Negotiation bear traps

Governance, profit-sharing arrangements and capital requirements are all areas in which firms may substantially differ. The merging of balance sheets in ways which are seen to be equitable by both sides, coupled with the valuation of intangibles such goodwill, all provide potential bear traps for the negotiators.

Significant differences in profitability, profits per partner and balance sheet strength cannot be ignored. These are nettles which need to grasped at an early stage. Such discussions are emotionally charged and difficult, but it is crucial to have clarity as to the shape of the new firm, the number of partners and projections as to profits.

Property issues are widely recognised for their potential to derail negotiations which otherwise have a strong strategic and operational fit. Given the impact that property costs have on the profitability of any law firm, this is unavoidable.

Alternative resourcing models and the rise of flexible working means that firms are now looking at their property requirements in different ways. A merger could provide an opportunity for a clean break or could lock the new business into a series of long-term liabilities.

Professional indemnity insurance can also be a stumbling block on the merger path at both a practical and emotional level. Claims histories generally tell a story about quality and management, as well as carrying real longer-term premium implications. Live claims and potentially notifiable events need careful consideration when analysing the financial and reputational risks inherent in any transaction.

Law firms are people businesses and getting the human resource model right will separate a successful firm from one which is divided along lines of geography, working practice or legal discipline.
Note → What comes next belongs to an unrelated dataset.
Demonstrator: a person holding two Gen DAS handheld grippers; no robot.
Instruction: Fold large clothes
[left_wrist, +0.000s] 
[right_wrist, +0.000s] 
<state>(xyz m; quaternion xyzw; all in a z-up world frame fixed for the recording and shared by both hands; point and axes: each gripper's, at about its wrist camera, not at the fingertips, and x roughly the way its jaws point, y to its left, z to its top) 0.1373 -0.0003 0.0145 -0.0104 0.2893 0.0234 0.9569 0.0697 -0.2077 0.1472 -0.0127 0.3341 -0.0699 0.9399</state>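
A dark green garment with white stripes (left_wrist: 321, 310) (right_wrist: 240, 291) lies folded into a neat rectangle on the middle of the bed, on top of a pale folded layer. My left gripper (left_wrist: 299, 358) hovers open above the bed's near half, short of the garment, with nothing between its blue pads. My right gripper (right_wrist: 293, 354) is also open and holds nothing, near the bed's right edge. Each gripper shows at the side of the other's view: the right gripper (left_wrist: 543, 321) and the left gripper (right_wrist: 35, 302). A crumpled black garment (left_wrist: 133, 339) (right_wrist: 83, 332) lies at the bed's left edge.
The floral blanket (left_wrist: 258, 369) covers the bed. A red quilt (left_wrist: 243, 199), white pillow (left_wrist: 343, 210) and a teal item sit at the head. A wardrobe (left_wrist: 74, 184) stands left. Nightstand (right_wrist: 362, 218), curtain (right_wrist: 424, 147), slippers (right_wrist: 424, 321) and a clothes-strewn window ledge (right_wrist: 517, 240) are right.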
Such considerations go beyond numbers of people and the way in which they are distributed; they strike at the heart of how the new firm will deliver service and value in ways that its antecedents could not. In many cases, a fundamental divergence of opinion on these core operational principles will mark the end of discussions.

Finally there are, of course, a whole range of issues that may seem peripheral but which collectively have the potential to be of high impact. These may include, for example, annuities to former partners, long-term immovable liabilities, and skeletons of all types lurking in cupboards which carry operational, reputational and financial risks.
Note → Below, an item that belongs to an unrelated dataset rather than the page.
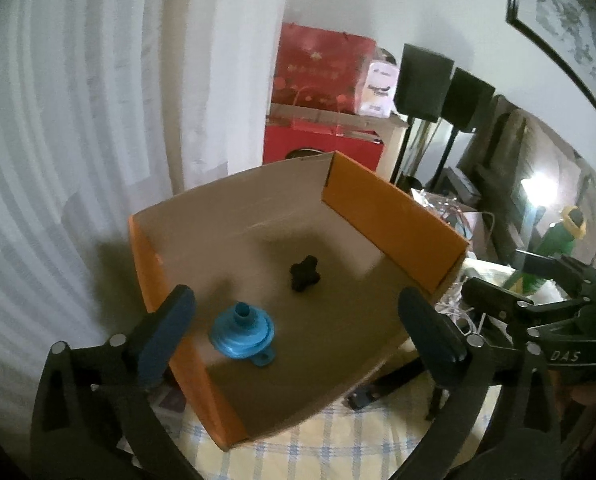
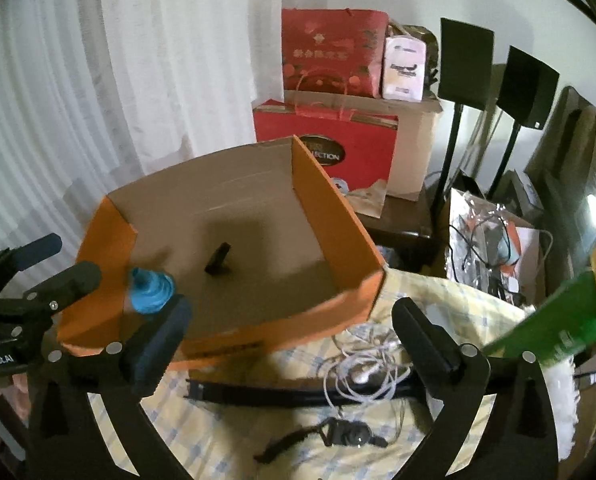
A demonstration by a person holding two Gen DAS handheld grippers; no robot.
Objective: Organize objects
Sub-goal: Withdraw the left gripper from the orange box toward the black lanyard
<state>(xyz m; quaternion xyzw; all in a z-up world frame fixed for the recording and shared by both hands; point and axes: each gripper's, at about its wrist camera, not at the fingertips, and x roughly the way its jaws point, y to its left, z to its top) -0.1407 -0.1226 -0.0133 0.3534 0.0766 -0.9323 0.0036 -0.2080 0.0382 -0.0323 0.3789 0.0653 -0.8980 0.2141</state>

A common point of heated debate is the subject of ‘promises made’ to junior partners or associates which are difficult to accommodate within the new structure. These need to be identified and resolved for the deal to progress; each has the potential to play a part in derailing the process.
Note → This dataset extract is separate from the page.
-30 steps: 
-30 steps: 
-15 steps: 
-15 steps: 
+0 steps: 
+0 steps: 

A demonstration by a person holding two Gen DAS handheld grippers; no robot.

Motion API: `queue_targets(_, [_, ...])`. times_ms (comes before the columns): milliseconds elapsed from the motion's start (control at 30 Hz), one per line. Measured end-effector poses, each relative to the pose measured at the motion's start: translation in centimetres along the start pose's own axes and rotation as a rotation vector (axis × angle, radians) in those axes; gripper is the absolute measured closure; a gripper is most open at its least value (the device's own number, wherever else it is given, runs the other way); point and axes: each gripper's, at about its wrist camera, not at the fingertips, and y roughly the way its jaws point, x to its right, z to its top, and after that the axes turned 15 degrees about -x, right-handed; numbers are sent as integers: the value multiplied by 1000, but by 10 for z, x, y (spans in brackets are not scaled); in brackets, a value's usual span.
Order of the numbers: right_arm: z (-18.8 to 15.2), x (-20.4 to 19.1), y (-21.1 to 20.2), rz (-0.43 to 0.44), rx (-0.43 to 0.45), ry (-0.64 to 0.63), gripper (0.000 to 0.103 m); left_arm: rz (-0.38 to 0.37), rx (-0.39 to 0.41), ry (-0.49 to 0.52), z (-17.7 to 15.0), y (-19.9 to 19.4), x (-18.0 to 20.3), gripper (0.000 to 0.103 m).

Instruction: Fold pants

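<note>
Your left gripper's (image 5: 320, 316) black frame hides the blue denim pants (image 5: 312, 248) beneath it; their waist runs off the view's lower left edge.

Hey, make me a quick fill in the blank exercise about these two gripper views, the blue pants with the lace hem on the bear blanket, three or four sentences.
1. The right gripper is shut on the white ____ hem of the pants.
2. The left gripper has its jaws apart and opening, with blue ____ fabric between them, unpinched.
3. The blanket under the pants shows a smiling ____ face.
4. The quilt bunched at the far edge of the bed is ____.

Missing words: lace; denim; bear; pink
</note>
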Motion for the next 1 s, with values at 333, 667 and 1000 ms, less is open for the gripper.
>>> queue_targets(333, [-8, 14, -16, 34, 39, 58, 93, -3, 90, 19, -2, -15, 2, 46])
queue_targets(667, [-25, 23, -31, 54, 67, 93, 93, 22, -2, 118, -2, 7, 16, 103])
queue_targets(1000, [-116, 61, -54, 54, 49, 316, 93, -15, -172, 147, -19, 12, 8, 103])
At this level, no single issue may be critical but, when taken together, the number of things which ‘don’t feel quite right’ can sow pernicious seeds of doubt.

Early response strategy

In any negotiation, the small number of high-impact deal breaker issues need to be identified, debated and agreed at an early stage. Simply ignoring such matters, or side-lining them for discussion at some future point, is not an appropriate strategy. Such an approach runs the risk of negotiations being ended at a much later stage when such deal breakers can no longer be ignored, with both firms having made significant investments (both financial and emotional) in the process which are now abortive.

Andrew Hedley has been advising law firm leaders on strategy and change management for over 15 years (www.hedleyconsulting.com)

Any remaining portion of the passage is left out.